North Carolina has endured the highs and lows of the 2025-2026 college basketball season, but is at a tricky position in that ride as March Madness approaches. While the Tar Heels will always carry the prestige of being one of the most successful teams in NCAA Tournament history, they find themselves with a severely limited ceiling in year five under Hubert Davis.
At its best, Davis' team has proven capable of competing with the best in the country. The unfortunate truth is that North Carolina will not be at full strength for the remainder of the year with a hand injury prematurely ending star forward Caleb Wilson's freshman season.
The 24-7 Tar Heels are 5-2 since Wilson's injury, but the losses came by a combined 39 points to rivals NC State and Duke. The injury came at a fortunate soft spot in North Carolina's schedule, yet it was still exposed in the games that mattered most.

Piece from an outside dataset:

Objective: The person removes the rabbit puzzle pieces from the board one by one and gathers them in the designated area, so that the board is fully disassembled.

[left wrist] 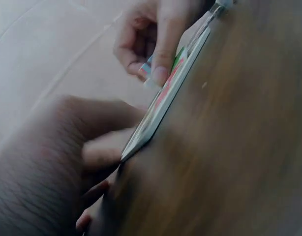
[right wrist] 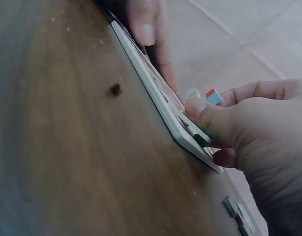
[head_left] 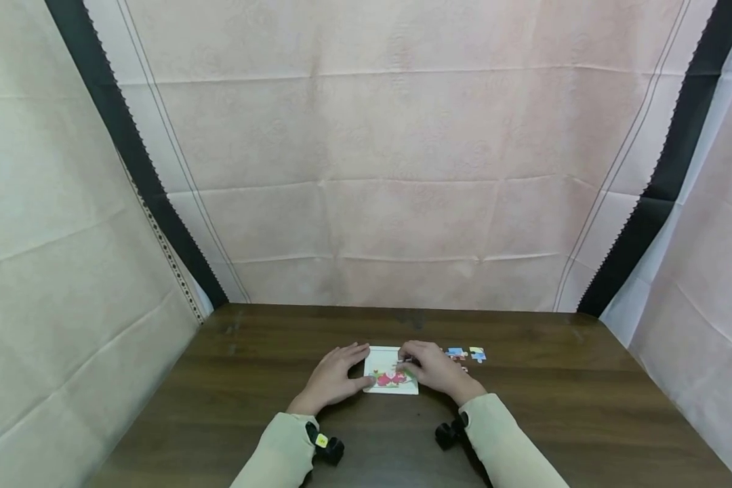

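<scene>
A small white-framed jigsaw puzzle board (head_left: 383, 352) lies on the table, with a pink and green picture along its near part. At its left side, my left hand (head_left: 334, 377) has its fingers stretched out, and the thumb touches the near left part of the board. My right hand (head_left: 433, 368) is over the board's right side. In the right wrist view its thumb and fingers pinch a light blue, white and red puzzle piece (right wrist: 213, 96) just above the board. The fingers partly cover that piece, so its outline is hidden.
Several loose puzzle pieces (head_left: 478, 354) lie on the brown wooden table (head_left: 268, 352) to the right of the board, some partly behind my right hand. Pale cloth walls (head_left: 402, 203) stand at the back and both sides.
</scene>
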The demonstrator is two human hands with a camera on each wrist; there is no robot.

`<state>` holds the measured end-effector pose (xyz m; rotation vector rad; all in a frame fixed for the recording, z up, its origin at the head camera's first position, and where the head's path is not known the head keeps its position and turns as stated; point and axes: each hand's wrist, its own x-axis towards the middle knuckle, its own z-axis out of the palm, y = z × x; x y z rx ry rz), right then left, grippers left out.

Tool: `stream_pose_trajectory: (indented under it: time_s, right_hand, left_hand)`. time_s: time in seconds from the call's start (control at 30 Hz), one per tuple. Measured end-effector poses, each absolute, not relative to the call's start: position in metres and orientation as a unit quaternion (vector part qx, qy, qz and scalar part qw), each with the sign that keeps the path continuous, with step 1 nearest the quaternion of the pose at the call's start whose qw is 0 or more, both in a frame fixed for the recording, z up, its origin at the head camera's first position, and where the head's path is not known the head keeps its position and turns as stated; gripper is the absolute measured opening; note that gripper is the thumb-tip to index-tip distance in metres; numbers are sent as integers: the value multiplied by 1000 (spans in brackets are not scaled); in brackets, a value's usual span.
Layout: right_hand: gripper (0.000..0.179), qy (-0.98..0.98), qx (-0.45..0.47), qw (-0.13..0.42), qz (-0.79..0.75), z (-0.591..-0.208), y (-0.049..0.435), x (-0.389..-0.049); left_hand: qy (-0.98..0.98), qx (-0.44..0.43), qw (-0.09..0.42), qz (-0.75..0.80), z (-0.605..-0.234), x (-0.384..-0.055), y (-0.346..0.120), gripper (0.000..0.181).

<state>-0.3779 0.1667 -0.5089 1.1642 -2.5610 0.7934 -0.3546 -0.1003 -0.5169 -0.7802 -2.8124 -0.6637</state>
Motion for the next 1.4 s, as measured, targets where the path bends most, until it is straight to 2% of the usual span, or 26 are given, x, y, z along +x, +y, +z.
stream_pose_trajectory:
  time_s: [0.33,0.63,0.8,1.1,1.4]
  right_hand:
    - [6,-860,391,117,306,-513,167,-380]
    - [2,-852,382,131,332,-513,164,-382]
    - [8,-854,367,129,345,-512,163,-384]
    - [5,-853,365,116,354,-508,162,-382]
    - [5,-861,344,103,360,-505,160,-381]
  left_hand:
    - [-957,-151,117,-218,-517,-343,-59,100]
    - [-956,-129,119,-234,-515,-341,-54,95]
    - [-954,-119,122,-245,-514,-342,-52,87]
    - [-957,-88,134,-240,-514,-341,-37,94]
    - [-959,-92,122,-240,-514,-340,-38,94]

Davis, fortunately, has at least one of his stars active entering the NCAA Tournament, with center Henri Veesaar keeping his team afloat without Wilson. North Carolina was briefly in disarray without Wilson and Veesaar, but the seven-foot Arizona transfer is back on the floor. Veteran guard Seth Trimble has also increased his offensive output in what is likely the final month of his college basketball career.
But even with Veesaar, North Carolina is not the same team it has been for most of the 2025-2026 college basketball season as it gears up for March Madness. The shorthanded roster has exposed multiple flaws over the last few weeks, which will inevitably end the Tar Heels' season.
Caleb Wilson's injury severely limits Hubert Davis' offense

North Carolina has a top-50 offense on paper, with its 121.6 offensive rating ranking 36th in the country on KenPom.
However, since Wilson's injury, the Tar Heels have averaged only 71.8 points per game, an eight-point decrease from their season average. They have only scored 80 points in one of their last nine games.
North Carolina was never the fastest team, running at the 157th-quickest pace, but it has become even slower without Wilson. Without the future lottery pick on the floor, Davis' team is extremely limited and heavily dependent on Veesaar.
In the games North Carolina won without Wilson, it played defenses rated 102nd, 88th, 14th, 61st and 76th. The Tar Heels needed a career-high 30-point outburst from Trimble, paired with a 26-point game from Veesaar, to edge out a four-point victory in their only win over a top-20 defense sans Wilson.
Barring another career game from Trimble, the Heels are forced to run their entire offense through Veesaar nearly every trip down the floor. North Carolina was never a great three-point shooting team to begin with, and teams have been packing the paint even more in the last three weeks to nullify the effectiveness of Jarin Stevenson, Luka Bogavac and Zayden High.
While the Tar Heels can still steal games against subpar opponents, those matchups are harder to come by in the postseason. North Carolina is an extremely limited team at this point in the season with gaping holes that will be exploited in March Madness.
North Carolina's nightmare 2026 March Madness scenario
Given its current form, North Carolina needs to pray to avoid big teams that can handle its size in the paint. They were outscored in the paint in their last two losses to NC State and Duke, losing the physical battle by a wide margin in both games.
While the Tar Heels should still get past the first round, their sudden offensive struggles leave them vulnerable against anyone. Mid-major programs like McNeese State, Hofstra and Northern Iowa have size and are elite at defending the paint, which is not a problem Hubert Davis wants to deal with right now.
North Carolina also has to hope to avoid being set up for potential second-round matchups against West Virginia, Cincinnati, Tennessee or Iowa, all of which pack the paint and force teams to beat them from the outside. A season-ending loss to either team would be a horrible look for a team that had legitimate NCAA Tournament title aspirations in January.
A rematch with Duke would certainly be the worst-case scenario for North Carolina, as would matchups with Arizona, Houston, Michigan or Illinois. Even a face-off with the equally vulnerable Gonzaga would spell trouble for the Tar Heels.
North Carolina was shaping up to be a 2026 March Madness dark-horse, but losing Wilson significantly lowers its ceiling. The Heels have enough to potentially pull off one upset if they get the right matchup, but the wrong one could send them packing in the first round.
North Carolina has only suffered one first-round NCAA Tournament loss in the last 25 years and is in serious danger of collecting another one-and-done year in 2026.